TASK OBJECTIVE = Each line of the data below that includes the string "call" must be copied.

RECORDED DATA =
┄┄┄┄┄┄

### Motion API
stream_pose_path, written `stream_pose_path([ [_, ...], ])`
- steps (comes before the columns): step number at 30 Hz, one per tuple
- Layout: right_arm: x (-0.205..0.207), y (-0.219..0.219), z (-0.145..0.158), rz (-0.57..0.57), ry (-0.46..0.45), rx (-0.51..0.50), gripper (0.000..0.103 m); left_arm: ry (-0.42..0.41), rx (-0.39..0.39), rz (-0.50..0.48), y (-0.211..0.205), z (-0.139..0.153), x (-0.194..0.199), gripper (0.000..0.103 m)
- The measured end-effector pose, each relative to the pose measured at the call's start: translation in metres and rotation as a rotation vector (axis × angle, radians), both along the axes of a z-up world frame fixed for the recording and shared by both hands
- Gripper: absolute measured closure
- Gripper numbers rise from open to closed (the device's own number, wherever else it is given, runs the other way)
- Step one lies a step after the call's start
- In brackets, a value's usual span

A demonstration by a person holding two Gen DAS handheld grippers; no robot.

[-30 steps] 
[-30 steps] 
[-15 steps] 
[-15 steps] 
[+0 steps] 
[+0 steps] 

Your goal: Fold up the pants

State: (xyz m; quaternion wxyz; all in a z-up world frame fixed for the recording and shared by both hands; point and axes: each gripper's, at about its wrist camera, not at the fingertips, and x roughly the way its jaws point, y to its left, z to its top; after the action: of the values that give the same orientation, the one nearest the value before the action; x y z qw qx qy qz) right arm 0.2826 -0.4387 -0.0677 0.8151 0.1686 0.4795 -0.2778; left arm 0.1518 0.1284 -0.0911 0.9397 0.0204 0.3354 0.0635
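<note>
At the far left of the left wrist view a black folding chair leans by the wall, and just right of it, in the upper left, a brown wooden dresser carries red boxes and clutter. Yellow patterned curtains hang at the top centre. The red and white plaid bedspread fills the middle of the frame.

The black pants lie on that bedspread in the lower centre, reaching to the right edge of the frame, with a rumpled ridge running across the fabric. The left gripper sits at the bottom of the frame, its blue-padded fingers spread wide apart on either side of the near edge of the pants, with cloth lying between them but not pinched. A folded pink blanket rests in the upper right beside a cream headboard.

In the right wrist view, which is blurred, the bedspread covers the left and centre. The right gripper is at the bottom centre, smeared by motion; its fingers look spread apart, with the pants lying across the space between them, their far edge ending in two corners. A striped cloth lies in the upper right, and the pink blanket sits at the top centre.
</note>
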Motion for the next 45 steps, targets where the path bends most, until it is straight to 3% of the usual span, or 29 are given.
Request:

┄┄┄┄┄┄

RESPONSE BOX =
- The measured end-effector pose, each relative to the pose measured at the call's start: translation in metres and rotation as a rotation vector (axis × angle, radians), both along the axes of a z-up world frame fixed for the recording and shared by both hands
- Step one lies a step after the call's start

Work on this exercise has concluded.